Ford is teaming up with the Massachusetts Institute of Technology and Stanford University to work on automated car technology.
The trio will build on the Ford Fusion Hybrid research vehicle unveiled last month, as well as Ford's Blueprint for Mobility, which tries to envision what transportation will look like in 2025 and beyond.
"To deliver on our vision for the future of mobility, we need to work with many new partners across the public and private sectors, and we need to start today," Paul Mascarenas, chief technical officer at Ford research and innovation, said in a statement.
"Working with university partners like MIT and Stanford enables us to address some of the longer-term challenges surrounding automated driving while exploring more near-term solutions for delivering an even safer and more efficient driving experience."
The Fusion Hybrid research vehicle adds four LiDAR sensors (pictured) to existing Ford cars for a real-time 3D map of its surroundings.
MIT will be using advanced algorithms to help the car predict where people and other cars will be in the future. "This scenario planning provides the vehicle with a better sense of the surrounding risks, enabling it to plan a path that will safely avoid pedestrians, vehicles and other moving objects," Ford said.
Stanford, meanwhile, is researching how an automated car might see around obstacles, like a truck blocking a lane. "This research would enable the sensors to 'take a peek ahead' and make evasive manoeuvres if needed," Ford said. "For example, if the truck ahead slammed on its brakes, the vehicle would know if the area around it is clear to safely change lanes."
"Our goal is to provide the vehicle with common sense," said Greg Stevens, global manager for driver assistance and active safety at Ford research and innovation. "Drivers are good at using the cues around them to predict what will happen next, and they know that what you can't see is often as important as what you can see.
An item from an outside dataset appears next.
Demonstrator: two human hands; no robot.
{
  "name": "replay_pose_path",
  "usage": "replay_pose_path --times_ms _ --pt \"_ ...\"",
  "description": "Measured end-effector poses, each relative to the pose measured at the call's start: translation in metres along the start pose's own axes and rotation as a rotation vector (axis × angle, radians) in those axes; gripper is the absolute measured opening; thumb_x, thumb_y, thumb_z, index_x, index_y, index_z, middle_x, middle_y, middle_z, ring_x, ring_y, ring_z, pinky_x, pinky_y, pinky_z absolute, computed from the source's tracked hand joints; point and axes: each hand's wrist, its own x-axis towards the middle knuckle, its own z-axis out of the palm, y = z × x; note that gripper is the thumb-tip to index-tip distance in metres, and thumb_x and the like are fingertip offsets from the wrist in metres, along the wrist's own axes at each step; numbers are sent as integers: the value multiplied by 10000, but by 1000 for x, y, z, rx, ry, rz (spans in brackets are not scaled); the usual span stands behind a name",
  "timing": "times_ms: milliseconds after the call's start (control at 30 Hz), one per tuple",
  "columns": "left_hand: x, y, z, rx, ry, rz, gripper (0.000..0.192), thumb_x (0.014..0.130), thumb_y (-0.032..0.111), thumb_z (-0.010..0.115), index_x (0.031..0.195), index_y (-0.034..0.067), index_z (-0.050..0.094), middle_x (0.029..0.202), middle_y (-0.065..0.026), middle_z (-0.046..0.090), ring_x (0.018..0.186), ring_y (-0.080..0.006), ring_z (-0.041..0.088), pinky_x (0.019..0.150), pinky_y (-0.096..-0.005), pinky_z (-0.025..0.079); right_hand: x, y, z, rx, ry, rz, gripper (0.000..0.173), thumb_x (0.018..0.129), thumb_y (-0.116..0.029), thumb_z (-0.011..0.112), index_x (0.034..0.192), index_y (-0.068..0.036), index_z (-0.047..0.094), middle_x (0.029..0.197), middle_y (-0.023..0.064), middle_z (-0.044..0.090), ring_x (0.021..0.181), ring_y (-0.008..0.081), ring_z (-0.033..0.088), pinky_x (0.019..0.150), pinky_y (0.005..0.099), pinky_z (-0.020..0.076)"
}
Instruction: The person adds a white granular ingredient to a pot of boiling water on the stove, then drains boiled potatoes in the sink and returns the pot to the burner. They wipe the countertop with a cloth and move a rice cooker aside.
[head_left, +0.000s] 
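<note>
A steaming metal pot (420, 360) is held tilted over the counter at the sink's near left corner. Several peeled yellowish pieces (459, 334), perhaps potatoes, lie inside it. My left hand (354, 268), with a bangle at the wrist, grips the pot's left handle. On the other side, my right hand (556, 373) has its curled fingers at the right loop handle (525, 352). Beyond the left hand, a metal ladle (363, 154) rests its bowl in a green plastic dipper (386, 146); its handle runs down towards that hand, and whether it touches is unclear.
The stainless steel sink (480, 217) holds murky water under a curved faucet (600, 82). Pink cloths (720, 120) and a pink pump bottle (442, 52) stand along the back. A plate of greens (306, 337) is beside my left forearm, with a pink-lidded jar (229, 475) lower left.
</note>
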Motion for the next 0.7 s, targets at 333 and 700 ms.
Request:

Our goal in working with MIT and Stanford is to bring a similar type of intuition to the vehicle."
Ford made the announcement as part of the 2014 Washington Auto Show. The car maker was also at this year's CES to show off a solar-powered vehicle called the C-MAX Solar Energi Concept.
Meanwhile, back in September, Ford chief Alan Mulally was at IFA in Berlin to show off futuristic car tech, like self-parking.
Also that month, Ford acquired Michigan-based Livio. Ultimately, the two companies want to develop "an industry standard for smartphone-to-vehicle communications," Ford said.